È pur vero, però, che solo a maggio, le organizzazioni pro-Trump hanno racimolato più di 70 milioni di dollari con l’intenzione di spenderne altrettanti durante l’estate negli Stati in bilico e in quelli in cui Trump perse nel 2020, come Pennsylvania, Georgia, Nevada e Arizona. Molti analisti politici americani fino a qualche settimana fa pensavano che il supporto al Tycoon sarebbe diminuito dopo la condanna per il caso Stormy Daniels; invece si è avverato l’esatto opposto: sono stati fondati nuovi Super PAC, tra cui quello di Miriam Adelson, miliardaria che, nella precedente tornata elettorale, sborsò oltre 90 milioni di dollari.

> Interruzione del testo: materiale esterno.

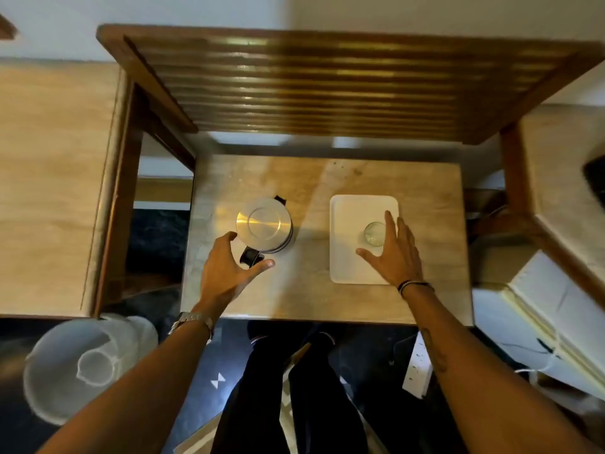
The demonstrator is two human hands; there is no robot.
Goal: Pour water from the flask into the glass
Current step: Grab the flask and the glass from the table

Concentrandoci ora sui democratici, essi dal punto di vista finanziario sono leggermente avvantaggiati visto che possono contare su un investimento di oltre 250 milioni da parte di un Super PAC la cui strategia è quella di ideare spot televisivi e contenuti social per dare visibilità alla Convention del Partito e per convincere gli elettori indecisi nei swing states, da lanciare poco prima delle elezioni. 

Nel frattempo, altri Super PAC hanno raccolto discrete somme e stanno cercando di convincere la fascia degli elettori dai 18 ai 30 anni a votare per Biden sfruttando anche la visibilità e l’influenza di alcune celebrità di Hollywood.

I problemi del sistema Super PAC

Al di là dell’aspetto monetario, per quanto esso sia importante, il vero potere di questi comitati formalmente indipendenti è quello comunicativo: le loro iniziative possono influenzare il voto degli americani, in modo molto più efficace e mirato di quanto non possa fare un candidato, un politico o l’intero Partito.

Oltre a ciò, i limiti imposti dalla legge non sono abbastanza per arginare questo fenomeno, anzi, permettono ai Super PAC di ottenere sempre più peso politico, di fatto trasformandosi in dei veri e propri organi politici, abusati da membri del congresso e senatori per mantenere la loro leadership, o addirittura per ottenere incarichi prestigiosi: Kevin McCarthy, ex speaker della Camera, è riuscito ad ottenere proprio quell’incarico grazie ad una fitta rete di interessi tra lobby e Super PAC. 

Alla luce di quanto detto, risulta evidente che il sistema americano dei finanziamenti elettorali presenti varie problematiche che la politica non è riuscita (o non ha voluto) a risolvere, legando sempre di più candidati e Partiti a interessi economici più che politici ed indebolendo il processo democratico.